WHAT IS BEING ASKED: Take the data below and filter it for lines containing the word "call"; show each line found.

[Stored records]
★ ★ ★ ★ ★
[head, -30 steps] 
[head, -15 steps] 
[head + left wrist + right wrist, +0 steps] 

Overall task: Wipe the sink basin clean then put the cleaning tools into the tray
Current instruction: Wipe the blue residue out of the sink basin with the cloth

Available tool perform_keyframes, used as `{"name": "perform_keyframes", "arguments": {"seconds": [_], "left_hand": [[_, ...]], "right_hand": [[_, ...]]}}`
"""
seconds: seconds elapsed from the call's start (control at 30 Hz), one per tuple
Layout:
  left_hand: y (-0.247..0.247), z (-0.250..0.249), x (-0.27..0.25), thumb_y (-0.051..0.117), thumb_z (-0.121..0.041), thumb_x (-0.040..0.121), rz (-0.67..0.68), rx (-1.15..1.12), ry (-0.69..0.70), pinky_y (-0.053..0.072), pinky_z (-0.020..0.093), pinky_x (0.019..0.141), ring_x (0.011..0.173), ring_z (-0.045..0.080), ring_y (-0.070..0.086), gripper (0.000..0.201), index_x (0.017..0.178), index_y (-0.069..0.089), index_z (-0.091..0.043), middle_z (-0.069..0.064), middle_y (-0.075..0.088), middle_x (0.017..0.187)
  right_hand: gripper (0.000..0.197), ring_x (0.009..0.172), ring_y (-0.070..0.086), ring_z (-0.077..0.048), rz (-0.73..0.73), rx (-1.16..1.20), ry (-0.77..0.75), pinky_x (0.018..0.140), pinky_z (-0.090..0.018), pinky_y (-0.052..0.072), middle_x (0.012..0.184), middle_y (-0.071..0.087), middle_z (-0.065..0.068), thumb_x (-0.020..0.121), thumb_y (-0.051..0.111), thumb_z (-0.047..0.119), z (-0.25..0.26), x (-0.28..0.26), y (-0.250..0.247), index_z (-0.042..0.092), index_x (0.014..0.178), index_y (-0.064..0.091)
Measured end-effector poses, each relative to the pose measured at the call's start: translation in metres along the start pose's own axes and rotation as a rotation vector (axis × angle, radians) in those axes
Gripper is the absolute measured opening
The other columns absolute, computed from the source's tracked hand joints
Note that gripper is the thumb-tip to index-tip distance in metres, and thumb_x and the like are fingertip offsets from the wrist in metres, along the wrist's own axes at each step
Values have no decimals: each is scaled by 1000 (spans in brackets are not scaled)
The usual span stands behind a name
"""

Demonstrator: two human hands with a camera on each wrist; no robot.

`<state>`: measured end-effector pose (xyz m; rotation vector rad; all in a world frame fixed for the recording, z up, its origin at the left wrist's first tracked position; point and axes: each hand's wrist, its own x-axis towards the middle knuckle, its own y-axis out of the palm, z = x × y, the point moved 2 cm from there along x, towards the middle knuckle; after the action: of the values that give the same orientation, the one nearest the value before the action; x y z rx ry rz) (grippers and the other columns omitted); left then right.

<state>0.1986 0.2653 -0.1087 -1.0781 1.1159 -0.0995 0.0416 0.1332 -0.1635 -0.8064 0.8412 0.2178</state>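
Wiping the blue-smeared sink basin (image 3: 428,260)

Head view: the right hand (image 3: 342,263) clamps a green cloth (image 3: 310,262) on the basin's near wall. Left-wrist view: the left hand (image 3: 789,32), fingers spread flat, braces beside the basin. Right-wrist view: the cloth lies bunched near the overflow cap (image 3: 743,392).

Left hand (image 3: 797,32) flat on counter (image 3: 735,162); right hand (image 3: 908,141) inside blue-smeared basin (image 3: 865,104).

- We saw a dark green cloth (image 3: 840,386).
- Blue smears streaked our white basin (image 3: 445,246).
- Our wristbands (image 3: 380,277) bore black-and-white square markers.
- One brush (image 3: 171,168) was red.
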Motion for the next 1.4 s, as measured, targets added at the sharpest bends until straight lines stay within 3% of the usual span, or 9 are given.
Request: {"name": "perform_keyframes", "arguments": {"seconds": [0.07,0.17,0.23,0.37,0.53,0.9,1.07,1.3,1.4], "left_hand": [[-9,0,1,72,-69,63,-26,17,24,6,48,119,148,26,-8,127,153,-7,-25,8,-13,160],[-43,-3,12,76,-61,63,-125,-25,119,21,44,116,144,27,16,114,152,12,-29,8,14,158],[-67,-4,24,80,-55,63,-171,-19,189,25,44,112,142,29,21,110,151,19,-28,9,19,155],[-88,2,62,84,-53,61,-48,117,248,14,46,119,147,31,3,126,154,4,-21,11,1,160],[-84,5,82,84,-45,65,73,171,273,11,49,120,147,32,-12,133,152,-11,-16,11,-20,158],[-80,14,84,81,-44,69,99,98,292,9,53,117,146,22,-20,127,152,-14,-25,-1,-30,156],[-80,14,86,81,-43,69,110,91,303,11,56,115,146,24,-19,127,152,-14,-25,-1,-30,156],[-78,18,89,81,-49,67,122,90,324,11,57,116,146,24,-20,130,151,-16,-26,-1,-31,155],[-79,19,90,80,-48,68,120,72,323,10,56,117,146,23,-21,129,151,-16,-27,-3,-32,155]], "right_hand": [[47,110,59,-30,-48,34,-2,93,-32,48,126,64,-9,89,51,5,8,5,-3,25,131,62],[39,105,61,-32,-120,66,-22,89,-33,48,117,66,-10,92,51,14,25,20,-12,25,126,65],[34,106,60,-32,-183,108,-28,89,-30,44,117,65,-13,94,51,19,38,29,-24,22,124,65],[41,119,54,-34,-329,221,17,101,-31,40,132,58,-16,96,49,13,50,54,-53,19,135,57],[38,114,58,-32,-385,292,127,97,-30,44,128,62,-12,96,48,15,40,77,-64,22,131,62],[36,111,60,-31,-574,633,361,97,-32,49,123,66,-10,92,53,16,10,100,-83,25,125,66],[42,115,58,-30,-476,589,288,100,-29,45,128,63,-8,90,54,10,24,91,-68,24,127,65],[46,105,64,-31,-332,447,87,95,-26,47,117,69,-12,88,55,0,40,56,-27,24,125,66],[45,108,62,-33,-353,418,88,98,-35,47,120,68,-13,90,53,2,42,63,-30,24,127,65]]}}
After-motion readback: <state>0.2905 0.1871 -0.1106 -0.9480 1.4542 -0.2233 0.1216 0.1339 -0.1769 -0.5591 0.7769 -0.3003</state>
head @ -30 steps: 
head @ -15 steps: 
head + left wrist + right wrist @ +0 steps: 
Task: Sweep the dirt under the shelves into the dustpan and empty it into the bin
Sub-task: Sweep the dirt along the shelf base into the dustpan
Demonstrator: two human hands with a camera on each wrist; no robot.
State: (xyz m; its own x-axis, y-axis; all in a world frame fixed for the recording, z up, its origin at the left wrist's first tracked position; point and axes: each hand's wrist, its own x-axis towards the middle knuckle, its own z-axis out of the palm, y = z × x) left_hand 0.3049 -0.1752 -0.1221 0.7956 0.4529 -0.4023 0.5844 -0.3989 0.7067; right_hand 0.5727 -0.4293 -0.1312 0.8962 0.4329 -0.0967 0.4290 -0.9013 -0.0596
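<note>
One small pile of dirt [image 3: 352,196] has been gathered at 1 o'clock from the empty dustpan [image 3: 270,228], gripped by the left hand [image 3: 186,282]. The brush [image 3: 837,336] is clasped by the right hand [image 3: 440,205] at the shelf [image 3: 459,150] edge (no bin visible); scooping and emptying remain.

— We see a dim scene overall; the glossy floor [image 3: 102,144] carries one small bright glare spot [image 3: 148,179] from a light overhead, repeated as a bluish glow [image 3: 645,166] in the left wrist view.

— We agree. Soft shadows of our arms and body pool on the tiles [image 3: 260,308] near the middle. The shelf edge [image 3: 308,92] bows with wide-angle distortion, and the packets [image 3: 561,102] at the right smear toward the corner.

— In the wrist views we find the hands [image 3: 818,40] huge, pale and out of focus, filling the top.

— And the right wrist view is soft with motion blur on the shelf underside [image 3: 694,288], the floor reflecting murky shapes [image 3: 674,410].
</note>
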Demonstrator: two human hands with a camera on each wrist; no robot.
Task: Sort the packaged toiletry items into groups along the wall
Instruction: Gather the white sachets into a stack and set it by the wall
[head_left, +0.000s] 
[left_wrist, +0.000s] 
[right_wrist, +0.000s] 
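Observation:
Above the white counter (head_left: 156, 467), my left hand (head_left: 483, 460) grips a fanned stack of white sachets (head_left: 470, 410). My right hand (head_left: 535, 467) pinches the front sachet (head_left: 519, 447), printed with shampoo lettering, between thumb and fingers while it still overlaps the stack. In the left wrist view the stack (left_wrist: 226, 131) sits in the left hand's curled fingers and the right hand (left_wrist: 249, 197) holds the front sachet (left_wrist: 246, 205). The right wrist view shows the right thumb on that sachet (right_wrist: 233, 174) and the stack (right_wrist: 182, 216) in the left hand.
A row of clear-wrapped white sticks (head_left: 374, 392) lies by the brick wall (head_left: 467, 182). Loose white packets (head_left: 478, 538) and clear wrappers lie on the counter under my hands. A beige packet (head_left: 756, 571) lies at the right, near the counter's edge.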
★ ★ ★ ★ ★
EXERCISE RESULT:
seconds: seconds elapsed from the call's start (control at 30 Hz), one per tuple
Measured end-effector poses, each relative to the pose measured at the call's start: translation in metres along the start pose's own axes and rotation as a rotation vector (axis × angle, radians) in those axes

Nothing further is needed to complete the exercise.